Tango away the night in the cultured, elegant, eclectic and seductive metropolis nicknamed the Paris of South America. I lived in Paris for four years, and I disagree with the nickname. Although some building look like Parisian architecture, and there are sweeping wide boulevards, expansive parks and fine cafés, it is the flair and character of the passionate people that infuse the city with a mesmerizing energy.
Buenos Aires is home to many different worlds: traditional and retro, Argentine and foreign. It is a melting pot of cultures where we, the visitors, can easily live alongside or enter into the daily hustle, bustle and nightly magic.
Capital of Tango. Dance away the night. The locals defy all sensible laws of sleep and the city really comes alive at night.Don’t worry if you don’t Tango, locals also dance the salsa, samba and DJ mixes until the early yours of morning.
You may even feel compelled to spend an entire evening and a fair amount of money (up to $200 per person) to go to a Tango show if it’s your first visit. I did on my first visit. So the second trip to Buenos Aires, I was determined to experience something more authentic.
Milongas are where the locals dance. These unpretentious dance halls have tango dancing, live orchestras and even famous tango dancers. We went to Salon Canning on a Tuesday evening – don’t think of arriving before 11p.m. and don’t even consider dancing unless you know how. We felt like we had stepped back in time from the moment we entered the dance hall. We watched attractive, fashionable young and not-so-young women arrive with backpacks. When they were seated at tables by the dance floor they proceeded to unpack elegant, high-heeled dance shoes. Well-dressed men approached the women and with a nod of the head, they chose their partner for a dance and glided onto the wooden parquet floor. It is a place where you can appreciate how important the Tango is in the lives of many Argentinians. It was one of the highlights of our night life in Buenos Aires. Admission was $4.
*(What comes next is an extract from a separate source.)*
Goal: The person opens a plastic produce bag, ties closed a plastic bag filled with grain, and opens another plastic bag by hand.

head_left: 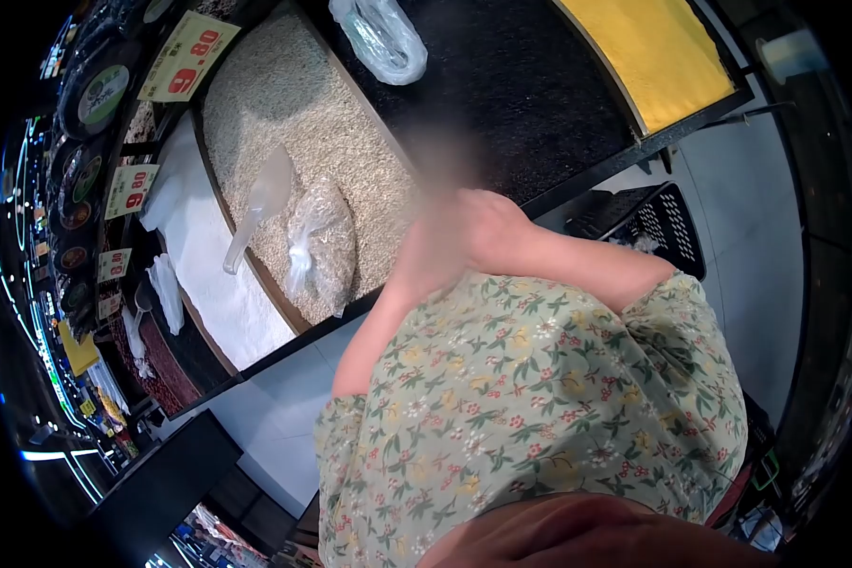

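My left hand [428, 248] and my right hand [494, 230] are close together at the front edge of the bins. A grey blur covers the fingers, so whether they hold anything is hidden. Pale flakes [374, 199] fill the bin to the left of my hands. On them lie a knotted clear bag of flakes [329, 244] and a translucent scoop [269, 189]. Black grains [530, 104] fill the bin beyond my hands, with a bundle of clear plastic [381, 43] at its far left.
Yellow grain [658, 57] fills a bin at the upper right. A white-filled bin [208, 256] and price signs [191, 57] stand left. Below the counter's right side is a black perforated basket [670, 227]. Dividers and a dark front rim [587, 182] edge the bins.
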`<state>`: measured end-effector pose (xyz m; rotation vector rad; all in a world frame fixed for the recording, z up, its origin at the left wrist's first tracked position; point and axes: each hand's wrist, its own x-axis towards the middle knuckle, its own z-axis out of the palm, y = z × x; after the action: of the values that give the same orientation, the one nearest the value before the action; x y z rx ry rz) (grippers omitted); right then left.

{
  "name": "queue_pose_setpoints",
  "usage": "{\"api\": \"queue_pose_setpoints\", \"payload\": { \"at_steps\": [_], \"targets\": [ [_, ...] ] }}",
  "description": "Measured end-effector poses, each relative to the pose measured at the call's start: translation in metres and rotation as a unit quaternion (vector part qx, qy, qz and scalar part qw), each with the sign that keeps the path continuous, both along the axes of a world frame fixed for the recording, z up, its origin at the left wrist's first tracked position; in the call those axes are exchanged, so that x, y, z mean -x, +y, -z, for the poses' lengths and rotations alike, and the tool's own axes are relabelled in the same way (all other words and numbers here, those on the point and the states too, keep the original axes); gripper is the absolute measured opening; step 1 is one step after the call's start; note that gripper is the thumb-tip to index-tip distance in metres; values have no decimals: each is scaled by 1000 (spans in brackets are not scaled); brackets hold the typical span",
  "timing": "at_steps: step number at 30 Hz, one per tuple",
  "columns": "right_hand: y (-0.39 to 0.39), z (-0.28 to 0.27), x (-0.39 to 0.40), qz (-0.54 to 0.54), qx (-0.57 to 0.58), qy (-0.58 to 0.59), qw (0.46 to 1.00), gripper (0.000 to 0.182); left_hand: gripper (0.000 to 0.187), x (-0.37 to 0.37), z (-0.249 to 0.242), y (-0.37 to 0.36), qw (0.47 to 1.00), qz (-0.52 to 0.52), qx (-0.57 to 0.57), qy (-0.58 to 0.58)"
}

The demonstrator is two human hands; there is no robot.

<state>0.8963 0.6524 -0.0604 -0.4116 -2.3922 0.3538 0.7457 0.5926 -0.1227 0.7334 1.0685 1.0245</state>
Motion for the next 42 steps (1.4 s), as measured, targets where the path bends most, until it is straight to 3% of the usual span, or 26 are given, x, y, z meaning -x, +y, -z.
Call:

Café Life. Social life is centered around the cafés where radio, TV and the daily newspapers attract men with pipes, mothers and daughters, or lawyers lounging under a tree discussing a case.
My favorite café was Biela in the Recoleta Area, across from the cemetery. The landmark café and pastry shop is a favorite meeting place for artists, debonair actors, media personalities, rich race car champions, intellectuals and socialites. Every day we sat at outdoor tables under the shade of an enormous 100-year-old gum tree, and enjoyed the show. One afternoon we were serenaded by an elderly white-jacketed musician playing an accordion.
People Watching. The Argentinians have been voted the world’s best looking citizens and you’ll see many drop-dead handsome men and beautiful, bejeweled women. The women are groomed and coiffed to perfection and wear the latest fashions from Paris and Milan. They deserve their international reputation for beauty. And they know they’re attractive. This is the land of plastic surgeons and personal trainers. Every neighborhood I visited had a dozen hair and nail salons. It is obvious that physical beauty, clothes, makeup and shoes are all-important. I was amazed that I didn’t see any fat people.
You’ll see women walk down the street and checkout each other — beginning with the shoes. The handsome men also put on a little show as they swagger and walk proudly by tables of women at the cafés. It’s a great show.
Shop ‘til you drop. With an average inflation rate of 25% since 2008, Buenos Aires is no longer the bargain shopping destination it once was. However, you’ll still find high quality silver jewelry, leather coats, boots, purses, and European style clothing at fashionable shops.
Cow Culture. The fragrance of slow roasting meat wafting from the traditional grilled restaurants is more mouth-watering than you can imagine. The grass-fed cattle of the pampas is so famous; the locals brag that it is the best beef in the world. I had several fabulous steaks, for sure. Get this statistic: Argentine inhabitant’s consumer 125 pounds (57 kilo a year) and the U.S. consumption is 97 pounds (44 kilo). The hors d’oeurves offered in restaurants is often beef chorizo, blood sausage, chitterlings and sweetbreads. The pastry turnover – empanadas – is filled with spiced ground or sliced beef.
Location and Luxury. was the perfect spot to stay within easy walking distance of many great shops and restaurants as well as the famous Recoleta Cemetery (with Eva Peron’s mausoleum). We had an outstanding dinner at the award-winning restaurant Elena and enjoyed the opulent breakfasts, and a relaxed lunch of grilled meats and huge prawns in the lush gardens near the outdoor heated swimming pool. The polo-themed bar, the hotel room, restaurant, concierge desk, service level and pool area were truly exceptional.